Syafruddin menyatakan Polri tetap berkepala dingin meski 5 rekannya dibunuh dengan keji. “Polri menangani sepersuasif mungkin dan berkepala dingin. Saya menekankan ke tim untuk berkepala dingin meski temannya jadi korban pembunuhan," ujar Syafruddin.
Ratusan polisi diterjunkan dalam proses penanggulangan teroris ini. Lingkungan sekitar Mako Brimob pun diamankan. Jalanan ditutup dengan pagar berduri.
Dijelaskan, ada dua jenis penanganan yang dilakukan polisi dalam penanganan penyanderaan di Mako Brimob. Pendekatan lunak dilakukan untuk 145 napi teroris yang kemudian menyerah tanpa syarat. Polisi pun mengancam akan mleakuan serangan, jika 10 napi yang tersisa tetap melawan.
Saat fajar menyingsing, pasukan pun diturunkan melakukan serangan.
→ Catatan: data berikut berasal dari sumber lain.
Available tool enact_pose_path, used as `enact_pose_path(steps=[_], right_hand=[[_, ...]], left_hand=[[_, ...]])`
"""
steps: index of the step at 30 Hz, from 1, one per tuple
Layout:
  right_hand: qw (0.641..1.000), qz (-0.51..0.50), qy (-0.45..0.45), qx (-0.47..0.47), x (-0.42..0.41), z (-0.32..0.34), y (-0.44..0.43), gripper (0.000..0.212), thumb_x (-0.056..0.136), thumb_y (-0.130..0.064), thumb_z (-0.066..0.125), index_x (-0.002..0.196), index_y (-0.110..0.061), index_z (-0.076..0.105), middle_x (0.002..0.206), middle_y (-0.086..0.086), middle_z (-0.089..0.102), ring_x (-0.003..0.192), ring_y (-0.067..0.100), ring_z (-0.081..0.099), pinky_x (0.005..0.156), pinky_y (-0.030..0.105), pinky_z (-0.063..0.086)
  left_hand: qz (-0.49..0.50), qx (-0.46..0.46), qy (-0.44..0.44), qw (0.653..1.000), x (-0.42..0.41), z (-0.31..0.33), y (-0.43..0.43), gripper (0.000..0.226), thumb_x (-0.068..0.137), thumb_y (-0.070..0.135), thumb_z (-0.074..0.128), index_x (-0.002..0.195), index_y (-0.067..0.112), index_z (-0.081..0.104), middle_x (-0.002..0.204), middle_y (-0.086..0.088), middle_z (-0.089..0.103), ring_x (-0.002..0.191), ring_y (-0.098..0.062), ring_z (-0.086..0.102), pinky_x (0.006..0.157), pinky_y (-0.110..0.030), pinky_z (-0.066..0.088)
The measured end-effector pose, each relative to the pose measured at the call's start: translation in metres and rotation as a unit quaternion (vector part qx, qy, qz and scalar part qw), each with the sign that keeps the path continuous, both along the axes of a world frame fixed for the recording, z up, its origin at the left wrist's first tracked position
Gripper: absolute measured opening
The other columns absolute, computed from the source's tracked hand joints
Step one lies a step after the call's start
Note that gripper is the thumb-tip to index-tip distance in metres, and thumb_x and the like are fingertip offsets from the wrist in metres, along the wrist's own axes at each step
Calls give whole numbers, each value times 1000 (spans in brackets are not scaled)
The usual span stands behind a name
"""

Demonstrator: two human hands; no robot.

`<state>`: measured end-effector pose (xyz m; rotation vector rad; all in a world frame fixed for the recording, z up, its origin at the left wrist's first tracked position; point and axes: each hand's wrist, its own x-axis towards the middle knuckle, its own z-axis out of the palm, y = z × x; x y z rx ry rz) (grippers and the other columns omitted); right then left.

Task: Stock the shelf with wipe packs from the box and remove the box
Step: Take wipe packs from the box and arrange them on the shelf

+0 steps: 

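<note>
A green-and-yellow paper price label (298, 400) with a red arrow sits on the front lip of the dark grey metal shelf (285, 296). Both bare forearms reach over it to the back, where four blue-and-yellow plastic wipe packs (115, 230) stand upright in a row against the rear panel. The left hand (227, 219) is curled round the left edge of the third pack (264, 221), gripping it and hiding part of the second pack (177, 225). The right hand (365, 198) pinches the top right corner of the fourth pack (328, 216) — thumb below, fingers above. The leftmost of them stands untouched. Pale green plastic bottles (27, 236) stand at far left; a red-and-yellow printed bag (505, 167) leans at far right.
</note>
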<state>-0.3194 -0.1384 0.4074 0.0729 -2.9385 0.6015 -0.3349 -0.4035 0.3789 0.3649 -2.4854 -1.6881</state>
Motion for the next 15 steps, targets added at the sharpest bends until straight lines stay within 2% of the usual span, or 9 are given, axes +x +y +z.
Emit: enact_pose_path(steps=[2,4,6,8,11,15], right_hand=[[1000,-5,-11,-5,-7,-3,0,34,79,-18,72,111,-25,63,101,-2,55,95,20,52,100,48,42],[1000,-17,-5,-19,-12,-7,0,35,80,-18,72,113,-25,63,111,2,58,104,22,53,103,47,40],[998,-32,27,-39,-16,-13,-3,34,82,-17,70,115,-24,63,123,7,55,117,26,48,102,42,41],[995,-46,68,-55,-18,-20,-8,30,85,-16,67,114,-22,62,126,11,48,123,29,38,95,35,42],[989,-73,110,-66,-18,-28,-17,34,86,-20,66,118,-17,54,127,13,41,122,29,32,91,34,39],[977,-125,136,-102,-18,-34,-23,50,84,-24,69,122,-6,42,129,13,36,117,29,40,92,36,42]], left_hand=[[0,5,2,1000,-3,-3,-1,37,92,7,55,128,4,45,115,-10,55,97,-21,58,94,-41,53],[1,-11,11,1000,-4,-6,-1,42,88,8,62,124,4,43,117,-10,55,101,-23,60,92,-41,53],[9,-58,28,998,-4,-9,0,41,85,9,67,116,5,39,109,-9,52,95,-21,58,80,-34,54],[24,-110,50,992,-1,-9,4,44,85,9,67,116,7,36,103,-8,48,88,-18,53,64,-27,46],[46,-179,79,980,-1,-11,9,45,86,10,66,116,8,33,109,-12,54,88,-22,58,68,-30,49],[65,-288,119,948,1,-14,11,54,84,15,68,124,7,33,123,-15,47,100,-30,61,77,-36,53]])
Ke-10 napi yang tersisa itu pun akhirnya menyerah di tangan polisi.
“Seluruh tahanan yang telah menyerahkan diri sudah diambil langkah-langkah untuk pemindahan tahanan," kata Syafruddin.
Mereka dipindahkan ke Lapas Pasir Putih di Pulau Nusa Kambangan. "Dipindahkan ke Nusakambangan. Sedang dalam perjalanan, seluruhnya," ujar Wakapolri.
Dalam peristiwa ini, seorang polisi berpangkat Bripka, Iwan Sarjana berhasil dibebaskan setelah 29 jam disandera. Ia langsung dilarikan ke RS Polri Kramat Jati, karena mengalami sejumlah luka. Sementara itu 5 anggota polisi yang disandera, meninggal dunia.
Mereka adaah Iptu Luar Biasa Anumerta Yudi Rospuji Siswanto, Aipda Luar Biasa Anumerta Denny Setiadi, Brigadir Luar Biasa Anumerta Fandy Setyo Nugroho, Briptu Luar Biasa Anumerta Syukron Fadhli dan Briptu Luar Biasa Anumerta Wahyu Catur Pamungkas.
Adapun dari pihak teroris yang meninggal dunia bernama Abu Ibrahim alias Beny Syamsu.
“Jajaran Polri minta maaf kepada keluarga korban anggota Polri yang gugur sebanyak lima orang dan yang luka-luka 4 orang karena institusi Polri tidak sempat menyelamatkan,” ujar Wakapolri.
Ia mengatakan, walaupun segala upaya dan tenaga dan pikiran, saya pimpin sendiri upaya mulai dari persuasi dengan memperhatikan segala hal – karena Polri selalu disoroti masalah HAM, tapi Polri tidak berhasil menyelamatkan nyawanya, “Polri minta maaf ke keluarga korban, anak istri, dan orang tua,” katanya.
Kepada media, Wakapolri menyatakan Polri tidak melarang atau menyembunyikan kejadian ini. Media tidak diizinkan masuk ke dalam Mako Brimob karena ada senjata yang dirampas para penyandera.
““Ada yang jarak tembaknya 500-800 meter, bisa menjangkau ke dalam, sehingga rekan diarahkan ke ruangan ini (media center),” ungkap Syafruddin.